▶ [YOUR GOAL]:
Repeat every line of the material that follows, word for word.

▶ [DATASET EXCERPT]:
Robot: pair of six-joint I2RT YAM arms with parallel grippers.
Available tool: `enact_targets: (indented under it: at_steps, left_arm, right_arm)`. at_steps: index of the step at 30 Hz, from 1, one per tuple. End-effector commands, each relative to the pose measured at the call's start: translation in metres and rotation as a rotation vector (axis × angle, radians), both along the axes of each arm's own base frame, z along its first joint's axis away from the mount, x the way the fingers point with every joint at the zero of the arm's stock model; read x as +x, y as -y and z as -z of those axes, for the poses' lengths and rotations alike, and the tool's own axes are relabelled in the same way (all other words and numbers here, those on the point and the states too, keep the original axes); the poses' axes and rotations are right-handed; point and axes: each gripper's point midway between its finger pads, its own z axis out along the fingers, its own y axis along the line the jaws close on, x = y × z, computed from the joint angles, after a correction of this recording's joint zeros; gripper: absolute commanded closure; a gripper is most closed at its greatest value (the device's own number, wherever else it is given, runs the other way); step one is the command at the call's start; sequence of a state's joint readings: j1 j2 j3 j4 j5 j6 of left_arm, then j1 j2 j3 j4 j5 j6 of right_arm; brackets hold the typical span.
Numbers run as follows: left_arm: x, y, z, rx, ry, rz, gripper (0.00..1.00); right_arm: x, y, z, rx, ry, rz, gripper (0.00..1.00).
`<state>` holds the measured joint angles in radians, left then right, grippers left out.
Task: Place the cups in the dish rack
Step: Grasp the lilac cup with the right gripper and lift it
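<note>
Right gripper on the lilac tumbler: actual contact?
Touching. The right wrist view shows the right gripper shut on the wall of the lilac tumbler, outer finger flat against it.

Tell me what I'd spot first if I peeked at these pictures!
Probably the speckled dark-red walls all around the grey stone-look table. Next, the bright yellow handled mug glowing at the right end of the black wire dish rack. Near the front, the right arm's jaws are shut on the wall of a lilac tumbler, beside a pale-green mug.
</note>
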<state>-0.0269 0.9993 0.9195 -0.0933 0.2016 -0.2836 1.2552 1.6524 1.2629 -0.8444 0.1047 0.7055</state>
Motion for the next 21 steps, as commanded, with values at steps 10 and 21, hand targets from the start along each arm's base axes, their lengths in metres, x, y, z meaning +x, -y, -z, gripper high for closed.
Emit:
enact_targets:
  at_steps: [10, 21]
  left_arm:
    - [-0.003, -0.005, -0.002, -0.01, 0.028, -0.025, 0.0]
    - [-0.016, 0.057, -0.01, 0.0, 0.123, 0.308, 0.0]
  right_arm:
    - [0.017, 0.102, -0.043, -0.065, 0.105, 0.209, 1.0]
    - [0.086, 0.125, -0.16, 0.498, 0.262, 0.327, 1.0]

▶ [TASK OUTPUT]:
Robot: pair of six-joint I2RT YAM arms with parallel grippers.
Available tool: `enact_targets: (indented under it: at_steps, left_arm, right_arm)`. at_steps: index of the step at 30 Hz, from 1, one per tuple. End-effector commands, each relative to the pose measured at the call's start: translation in metres and rotation as a rotation vector (axis × angle, radians), both along the axes of each arm's own base frame, z along its first joint's axis away from the mount, x the way the fingers point with every joint at the zero of the arm's stock model; read x as +x, y as -y and z as -z of those axes, for the poses' lengths and rotations alike, and the tool's own axes are relabelled in the same way (all other words and numbers here, those on the point and the states too, keep the original axes); the poses' axes and rotations are right-handed; point and axes: each gripper's point midway between its finger pads, its own z axis out along the fingers, its own y axis along the line the jaws close on, x = y × z, computed from the joint angles, after a correction of this recording's joint zeros; gripper: absolute commanded closure; a gripper is most closed at its greatest value (the device's own number, wherever else it is given, runs the other way); step one is the command at the call's start; sequence of a state's joint readings: j1 j2 j3 j4 j5 j6 of left_arm, then j1 j2 j3 j4 j5 j6 of right_arm; brackets hold the typical span.
Numbers run as follows: left_arm: x, y, z, rx, ry, rz, gripper (0.00..1.00); right_arm: x, y, z, rx, ry, rz, gripper (0.00..1.00).
`<state>` holds the measured joint angles in radians, left then right, grippers left out.
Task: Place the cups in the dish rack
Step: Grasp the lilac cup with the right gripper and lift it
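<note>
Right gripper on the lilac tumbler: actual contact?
Touching. The right wrist view shows the right gripper shut on the wall of the lilac tumbler, outer finger flat against it.

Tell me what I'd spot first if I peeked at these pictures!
Probably the speckled dark-red walls all around the grey stone-look table. Next, the bright yellow handled mug glowing at the right end of the black wire dish rack. Near the front, the right arm's jaws are shut on the wall of a lilac tumbler, beside a pale-green mug.
</note>
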<state>-0.0269 0.9993 0.9195 -0.0933 0.2016 -0.2836 1.2552 1.6524 1.2629 -0.8444 0.1047 0.7055</state>
Motion for the next 21 steps, as commanded, with values at steps 10 and 21, hand targets from the start along each arm's base axes, their lengths in metres, x, y, z meaning +x, -y, -z, gripper high for closed.
Emit:
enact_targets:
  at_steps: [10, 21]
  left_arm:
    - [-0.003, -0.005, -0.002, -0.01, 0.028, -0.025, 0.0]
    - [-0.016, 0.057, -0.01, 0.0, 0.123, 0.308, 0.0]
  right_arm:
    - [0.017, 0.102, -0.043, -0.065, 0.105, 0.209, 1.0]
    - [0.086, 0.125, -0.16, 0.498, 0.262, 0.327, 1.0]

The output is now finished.